Rick performing in the 70s (Image: Getty)

He progressed to studio session work with the likes of Black Sabbath, Cat Stevens (now Yusuf Islam) and David Bowie. Bowie asked Rick to join his Spiders From Mars just hours after he’d said yes to Yes.

He was in and out like Vanessa-Mae’s elbow, joining and re-joining the band five times.

Rick recalls the band’s first visit to LA feeling like a trip to the future – “huge cars the size of London buses, space age gadgets, TV with remote controls…”

Yes stayed at the Hyatt House hotel (AKA Riot House) on Sunset Boulevard – but resisted the fashionable rock star temptation of trashing the rooms as The Who and Led Zeppelin had done.

Rick says he has moral crusader Mary Whitehouse to thank for his 70s solo success. The way he tells it, 1973’s Six Wives album had “one decent review and that was from an angling magazine in Grimsby”. But when Mrs Whitehouse had a risqué Andy Warhol documentary banned, it was replaced, he says, by “a programme on gardening in Afghanistan” driving millions to his BBC2 Old Grey Whistle Test performance.

The album sold over 650,000 copies.

The Eighties were hard though. “Prog was as popular as a condom machine in the Vatican,” he says. At one point, his piano show at a Doncaster ice rink was drowned out by the noise of the neighbouring disco.

Rick’s new album – an impressive blend of classical influences and prog – looks set to follow his 2017 solo piano instrumental album, Rick’s Piano Portraits, and 2019’s Piano Odyssey into the Top 10.

The underlying concept is simple – close your eyes, listen, and enjoy the pictures your mind conjures up.

Wakeman lives in Norfolk with fourth wife, journalist Rachel, 48, whom he married in 2011. He has six children including keyboardist sons Oliver, who played with Yes, and Adam who plays for Ozzy Osbourne.

Rick and Yes were inducted into the Rock And Roll Hall Of Fame in 2017.

His Grumpy Old Rock Star books are packed with rib-tickling tales about everyone from Keith Moon to Tommy Cooper.
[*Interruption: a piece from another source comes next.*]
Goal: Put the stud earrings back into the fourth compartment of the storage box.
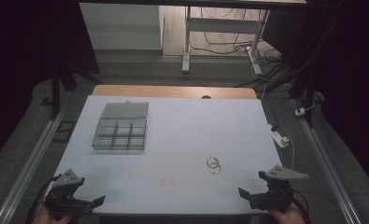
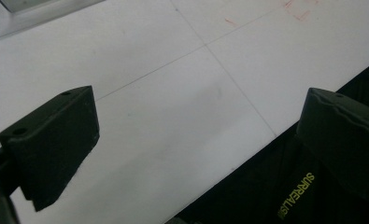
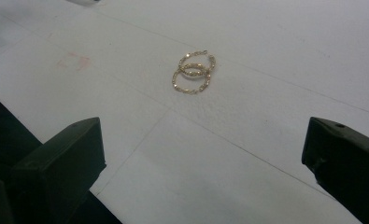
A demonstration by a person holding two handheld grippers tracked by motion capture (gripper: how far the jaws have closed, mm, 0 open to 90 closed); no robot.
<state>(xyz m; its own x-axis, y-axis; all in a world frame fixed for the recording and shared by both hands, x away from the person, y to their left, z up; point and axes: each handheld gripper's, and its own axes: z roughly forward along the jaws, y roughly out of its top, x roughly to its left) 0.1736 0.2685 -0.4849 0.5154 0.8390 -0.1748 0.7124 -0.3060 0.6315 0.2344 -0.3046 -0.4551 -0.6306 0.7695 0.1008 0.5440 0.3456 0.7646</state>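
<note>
Two small gold rings (image 1: 214, 164) lie overlapping on the white table top (image 1: 182, 135), right of centre; the right gripper view shows the rings (image 3: 193, 73) ahead of the jaws. My right gripper (image 1: 250, 192) rests at the front right edge, open and empty, well short of the rings (image 3: 193, 73). At the front left edge my left gripper (image 1: 94, 202) is open too, with bare table between its jaws. A grey compartment box (image 1: 120, 133) with its lid folded back sits at the left rear.
Beyond the white top a wooden table edge (image 1: 173, 91) shows, then a desk frame (image 1: 188, 42) and cables on the floor. Metal rails (image 1: 28, 163) run along both sides. A faint red mark (image 1: 167, 181) is on the table front.
</note>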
Underlining the showbusiness link, Wakeman is managed by ventriloquist Roger de Courcey and was King Rat of the Grand Order of Water Rats.

“I’ve loved comedy all my life,” says Rick, who lapped up classic BBC radio comedies such as Beyond Our Ken, The Navy Lark, Round The Horne and The Clitheroe Kid as a child.

He started being funny on stage in 1970 with the Strawbs. “They’d retune their guitars for ages between songs so they’d tell stories to fill the void.”

His baptism of fire came after a power failure at Hammersmith Apollo. “Only the mic worked. I started telling jokes. They went down so well, I did 20minutes before the lights came back on.”

He was awarded a CBE for his services to music and broadcasting in 2021

He was awarded a CBE for his services to music and broadcasting in 2021 (Image: Getty)

Later the crew told him the power had come back on after 30seconds but they didn’t want him to stop.

The band consequently over-ran by 15minutes and were fined £1,000 a minute – “the most expensive stand-up rehearsal ever!”

Rick sees parallels between comedy and music.

“When alternative comedy came along, the new breed used to slate older ones just as punk bands had slagged off prog rock. But when I presented Live At Jongleurs, young comics would say to me, you know Norman Wisdom, or you know Eric Sykes…what’s he like?

“I’d say, ‘Wait a minute, you hate those guys’ and they’d say ‘We love them but we daren’t say so’.

“Hale and Pace used to go to the golf course in disguise in case anybody thought they’d sold out. I said to them, one day you’ll be the establishment. Today’s rebels become tomorrow’s old fogeys.”

Or they stay true to their creative vision. Like Rick Wakeman.